**ACTION ITEM:**
Search term "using": please copy every line of the records below that contains it.

Source records
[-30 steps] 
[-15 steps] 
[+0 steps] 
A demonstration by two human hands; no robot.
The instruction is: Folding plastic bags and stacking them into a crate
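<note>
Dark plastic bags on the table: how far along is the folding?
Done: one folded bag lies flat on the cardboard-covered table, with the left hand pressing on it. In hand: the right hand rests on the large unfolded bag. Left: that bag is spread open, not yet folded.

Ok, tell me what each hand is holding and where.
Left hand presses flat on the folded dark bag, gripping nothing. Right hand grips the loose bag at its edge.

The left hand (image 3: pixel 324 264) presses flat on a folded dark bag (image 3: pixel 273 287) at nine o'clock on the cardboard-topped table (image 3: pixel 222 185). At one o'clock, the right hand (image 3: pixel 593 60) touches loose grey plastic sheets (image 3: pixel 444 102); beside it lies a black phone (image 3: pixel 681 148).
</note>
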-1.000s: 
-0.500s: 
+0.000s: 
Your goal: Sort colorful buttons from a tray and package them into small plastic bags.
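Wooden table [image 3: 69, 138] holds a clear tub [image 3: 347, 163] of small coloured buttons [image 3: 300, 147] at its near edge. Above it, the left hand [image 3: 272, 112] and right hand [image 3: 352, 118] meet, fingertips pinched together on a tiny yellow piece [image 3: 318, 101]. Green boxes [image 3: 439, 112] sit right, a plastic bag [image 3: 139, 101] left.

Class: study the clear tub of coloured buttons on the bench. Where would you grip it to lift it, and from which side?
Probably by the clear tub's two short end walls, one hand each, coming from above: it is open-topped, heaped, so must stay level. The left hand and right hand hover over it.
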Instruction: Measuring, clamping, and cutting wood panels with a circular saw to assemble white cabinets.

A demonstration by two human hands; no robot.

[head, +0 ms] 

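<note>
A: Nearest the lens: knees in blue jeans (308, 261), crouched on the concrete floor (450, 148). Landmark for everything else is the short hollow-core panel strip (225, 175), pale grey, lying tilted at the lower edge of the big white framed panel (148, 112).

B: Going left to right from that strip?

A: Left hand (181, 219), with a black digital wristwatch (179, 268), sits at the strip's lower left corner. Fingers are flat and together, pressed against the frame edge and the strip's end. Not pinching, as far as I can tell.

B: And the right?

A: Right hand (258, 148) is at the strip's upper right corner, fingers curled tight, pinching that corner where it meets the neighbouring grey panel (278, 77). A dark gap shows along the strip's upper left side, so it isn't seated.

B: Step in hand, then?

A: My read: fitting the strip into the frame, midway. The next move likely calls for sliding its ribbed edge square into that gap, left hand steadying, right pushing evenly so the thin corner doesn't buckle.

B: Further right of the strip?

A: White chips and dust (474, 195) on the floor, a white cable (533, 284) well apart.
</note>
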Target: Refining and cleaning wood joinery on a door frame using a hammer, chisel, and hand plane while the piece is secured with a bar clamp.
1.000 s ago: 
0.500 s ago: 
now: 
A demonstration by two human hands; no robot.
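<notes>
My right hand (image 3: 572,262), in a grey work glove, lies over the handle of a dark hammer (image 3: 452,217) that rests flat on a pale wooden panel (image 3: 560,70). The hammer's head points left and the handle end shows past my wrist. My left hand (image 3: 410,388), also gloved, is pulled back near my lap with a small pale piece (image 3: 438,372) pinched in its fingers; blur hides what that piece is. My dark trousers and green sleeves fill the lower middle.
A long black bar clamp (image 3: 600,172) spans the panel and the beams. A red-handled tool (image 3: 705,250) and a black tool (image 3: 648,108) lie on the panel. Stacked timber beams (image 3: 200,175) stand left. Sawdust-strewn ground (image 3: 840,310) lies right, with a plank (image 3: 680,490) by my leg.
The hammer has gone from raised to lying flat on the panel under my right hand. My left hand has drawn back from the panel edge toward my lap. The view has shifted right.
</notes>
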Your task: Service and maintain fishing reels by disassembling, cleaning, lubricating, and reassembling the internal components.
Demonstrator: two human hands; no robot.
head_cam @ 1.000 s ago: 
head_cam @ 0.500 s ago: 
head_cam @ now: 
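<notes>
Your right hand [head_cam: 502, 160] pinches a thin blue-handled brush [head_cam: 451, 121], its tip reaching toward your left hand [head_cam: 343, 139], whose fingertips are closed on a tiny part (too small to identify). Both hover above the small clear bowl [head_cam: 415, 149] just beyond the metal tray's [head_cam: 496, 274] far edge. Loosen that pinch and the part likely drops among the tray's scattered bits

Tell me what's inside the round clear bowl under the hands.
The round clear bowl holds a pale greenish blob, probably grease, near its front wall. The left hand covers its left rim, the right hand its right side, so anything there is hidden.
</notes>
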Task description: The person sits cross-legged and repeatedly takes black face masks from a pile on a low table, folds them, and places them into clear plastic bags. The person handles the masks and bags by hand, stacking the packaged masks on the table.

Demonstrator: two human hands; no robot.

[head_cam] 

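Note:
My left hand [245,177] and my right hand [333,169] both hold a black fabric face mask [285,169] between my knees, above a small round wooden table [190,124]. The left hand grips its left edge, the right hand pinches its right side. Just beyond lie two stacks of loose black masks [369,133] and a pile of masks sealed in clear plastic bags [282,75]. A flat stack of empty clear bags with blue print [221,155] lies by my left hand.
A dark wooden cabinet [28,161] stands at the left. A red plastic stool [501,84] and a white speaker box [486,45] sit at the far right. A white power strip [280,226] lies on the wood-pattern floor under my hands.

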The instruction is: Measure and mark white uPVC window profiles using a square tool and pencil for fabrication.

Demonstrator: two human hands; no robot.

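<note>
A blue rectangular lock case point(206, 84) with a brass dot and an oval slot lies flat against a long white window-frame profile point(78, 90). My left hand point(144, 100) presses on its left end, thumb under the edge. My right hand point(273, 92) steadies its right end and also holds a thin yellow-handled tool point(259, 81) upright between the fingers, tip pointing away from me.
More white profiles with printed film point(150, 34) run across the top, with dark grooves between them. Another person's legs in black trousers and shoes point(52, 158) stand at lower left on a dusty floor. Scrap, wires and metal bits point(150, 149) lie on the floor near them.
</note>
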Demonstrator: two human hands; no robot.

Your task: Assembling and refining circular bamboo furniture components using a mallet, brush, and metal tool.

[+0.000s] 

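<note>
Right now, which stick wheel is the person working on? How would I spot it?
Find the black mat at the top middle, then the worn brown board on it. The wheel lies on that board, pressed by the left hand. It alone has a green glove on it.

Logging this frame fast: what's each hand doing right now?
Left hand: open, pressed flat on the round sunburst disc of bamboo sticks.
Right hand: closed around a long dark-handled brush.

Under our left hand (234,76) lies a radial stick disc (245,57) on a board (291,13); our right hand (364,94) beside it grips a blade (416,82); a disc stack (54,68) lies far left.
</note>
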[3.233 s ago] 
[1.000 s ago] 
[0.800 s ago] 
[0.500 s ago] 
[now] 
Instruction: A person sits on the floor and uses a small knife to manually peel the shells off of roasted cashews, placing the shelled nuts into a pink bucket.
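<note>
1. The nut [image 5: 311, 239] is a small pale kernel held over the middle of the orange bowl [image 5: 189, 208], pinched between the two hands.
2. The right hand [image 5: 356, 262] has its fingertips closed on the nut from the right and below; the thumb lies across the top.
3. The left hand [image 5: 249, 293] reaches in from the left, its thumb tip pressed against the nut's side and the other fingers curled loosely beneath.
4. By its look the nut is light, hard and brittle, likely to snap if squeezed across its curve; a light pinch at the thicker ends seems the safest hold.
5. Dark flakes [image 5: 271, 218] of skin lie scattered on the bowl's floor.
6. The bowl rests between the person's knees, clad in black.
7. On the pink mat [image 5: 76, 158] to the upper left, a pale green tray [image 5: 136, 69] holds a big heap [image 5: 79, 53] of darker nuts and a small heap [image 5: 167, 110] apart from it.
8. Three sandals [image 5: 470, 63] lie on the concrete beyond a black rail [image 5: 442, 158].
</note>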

**OUTPUT FOR THIS EXERCISE:**
Target: Refining and cleaning wood joinery on a door frame using a hammer, chisel, and hand plane while the piece is secured with a bar clamp.
The instruction is: Measure and mark white uPVC window profiles using a square tool and pencil for fabrication.
Your task: Assembling and refining circular bamboo furniture components using a mallet, brush, and metal tool.

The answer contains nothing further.